Waste of Breath posted:

Lmao WHAT

Didn't this game get lauded on release? Is there another survive-during-wartime game I'm getting it confused with? I'd probably throw the baby out with the bathwater too if the game asked me to pony up for microtransactions.
This War of Mine does not and never has had microtransactions. It has a couple of DLCs: one that adds children and a bunch of associated mechanics, one that adds a bunch of narrative driven scenarios rather than the more roguelike base game (strictly speaking it's three separate DLCs but there's a bundle yada yadaof), and a thing where you can donate money to charity for some in-game cosmetic graffiti.

Tunicate posted:

It bothered me that there was almost nothing you could do in gameplay to show solidarity to others and cooperate.

Like, you could give some kids with a sick mom some food, once, as a randon event.

But aside from that your interactions with your neighbors were mostly prepper 'we gotta fortify our compound and have guns to shoot looters or go out and do looting' poo poo, and not the more true-to-reality banding together with neighbors and the community to survive together (as actually happened in sarajevo, which the game is supposed to be based on).
You start each game with two or three characters and people will ask to be taken in until you have four. There's multiple random events where people come to your house and the vast majority are neighbours offering or requesting help. Scavenging ("looting") locations for supplies is a big part of the game, but a lot of the locations contain opportunities to help people, and actual murder and theft makes your characters, and you the player, feel real lovely. It would definitely be neat to play a similar game with a bigger focus on community building, and there's definitely a few areas of ludonarrative dissonance, but you're very much doing the game that is a disservice.

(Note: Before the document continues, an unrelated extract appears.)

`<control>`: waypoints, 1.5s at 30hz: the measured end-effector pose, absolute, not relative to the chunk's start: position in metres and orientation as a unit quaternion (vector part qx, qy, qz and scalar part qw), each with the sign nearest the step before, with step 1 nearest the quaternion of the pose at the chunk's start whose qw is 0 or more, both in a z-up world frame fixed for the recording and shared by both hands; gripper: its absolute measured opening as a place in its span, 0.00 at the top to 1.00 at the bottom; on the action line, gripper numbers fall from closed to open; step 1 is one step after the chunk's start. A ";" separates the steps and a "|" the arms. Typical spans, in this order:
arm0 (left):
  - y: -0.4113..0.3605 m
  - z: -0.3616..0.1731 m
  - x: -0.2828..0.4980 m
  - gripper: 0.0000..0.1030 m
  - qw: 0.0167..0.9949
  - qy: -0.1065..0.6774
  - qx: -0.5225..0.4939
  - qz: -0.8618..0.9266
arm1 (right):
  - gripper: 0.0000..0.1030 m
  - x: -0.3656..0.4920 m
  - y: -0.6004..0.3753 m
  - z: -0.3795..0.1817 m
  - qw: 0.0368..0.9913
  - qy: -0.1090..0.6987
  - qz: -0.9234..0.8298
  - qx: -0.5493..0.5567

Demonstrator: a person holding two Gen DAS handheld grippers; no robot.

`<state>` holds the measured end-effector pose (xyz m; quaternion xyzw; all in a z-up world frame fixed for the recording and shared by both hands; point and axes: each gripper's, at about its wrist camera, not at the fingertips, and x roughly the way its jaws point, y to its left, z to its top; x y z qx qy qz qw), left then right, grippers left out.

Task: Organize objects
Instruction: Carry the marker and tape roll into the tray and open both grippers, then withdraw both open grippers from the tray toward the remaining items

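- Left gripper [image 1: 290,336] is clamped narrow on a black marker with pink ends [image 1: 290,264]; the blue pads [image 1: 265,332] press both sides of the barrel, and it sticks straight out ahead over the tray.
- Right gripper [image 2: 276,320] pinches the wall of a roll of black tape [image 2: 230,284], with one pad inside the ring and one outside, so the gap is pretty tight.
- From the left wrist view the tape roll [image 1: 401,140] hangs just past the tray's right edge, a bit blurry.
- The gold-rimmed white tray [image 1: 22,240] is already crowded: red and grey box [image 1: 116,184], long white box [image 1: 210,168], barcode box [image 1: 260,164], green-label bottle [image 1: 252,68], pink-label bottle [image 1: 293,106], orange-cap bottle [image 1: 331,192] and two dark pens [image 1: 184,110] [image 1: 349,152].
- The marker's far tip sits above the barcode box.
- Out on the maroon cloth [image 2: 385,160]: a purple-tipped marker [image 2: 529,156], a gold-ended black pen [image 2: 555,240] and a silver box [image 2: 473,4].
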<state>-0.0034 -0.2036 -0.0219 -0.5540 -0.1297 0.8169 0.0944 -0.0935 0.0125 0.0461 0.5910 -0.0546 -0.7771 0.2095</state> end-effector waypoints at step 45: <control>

Splicer has a new favorite as of 05:12 on Dec 31, 2022

Opopanax
Aug 8, 2007

I HEX YE!!!


credburn posted:

Star Wars Jedi Fallen Order: God dammit I'm getting sick of every crate I find just being nothing but cosmetic bullshit.

This drove me nuts on a New Game +. I hadn't played in a year so I didn't remember where things were, so I still wanted to explore, but 90% of the time you're hitting empty boxes. The health pick ups go back to their crates so you can't just ignore it all and stay on the main path, either

Tunicate
May 15, 2012

I don't really count trading as helping people, which is virtually all of the nonhostile npc interactions outside of your fortified compound

but the events like
"we are small children wandering through a warzone going up to random strangers for food because our mother is so sick she can't walk"

with options
A) tell them to gently caress off
B) give them a can of beans and tell them to gently caress off

are pretty half-assed

Tunicate has a new favorite as of 05:47 on Dec 31, 2022

Nuebot
Feb 18, 2013

The developer of Brigador is a secret chud, don't give him money
So, playing Magic Puzzle Quest was a bad idea, but I like puzzle quest. But know what else is a bad idea? Taking Magic the Gathering's mana system, and replacing it with the puzzle quest mana system of "match gems, the gems you match are your mana". At least the monetization isn't too heinous, buying booster packs is a joke, just like in real life, because rng is rng. You're just as likely to get really good rare cards from the random free packs as you are from buying them. The only monetization that's made me outright go "That's some bullshit" is when they sell bundles of cards they know are highly sought after and highly powerful as exclusive to their stupid thirty dollar bundles. Also some of the planeswalker abilities are just so outright broken and flat out better than everyone else there's no reason not to just use the good ones.

John Murdoch
May 19, 2009

I can tune a fish.

CJacobs posted:

It is an anomaly, Doors of Pharros is one of those free-PVP zones where you can be invaded by any type of shade, so many of the locks can be activated by invaders too and unleash posion pits and enemies for hosts. It's... a good idea, I'll give it the bare minimum. The problem is they stay unlocked after the invader leaves so now the area's just harder forever.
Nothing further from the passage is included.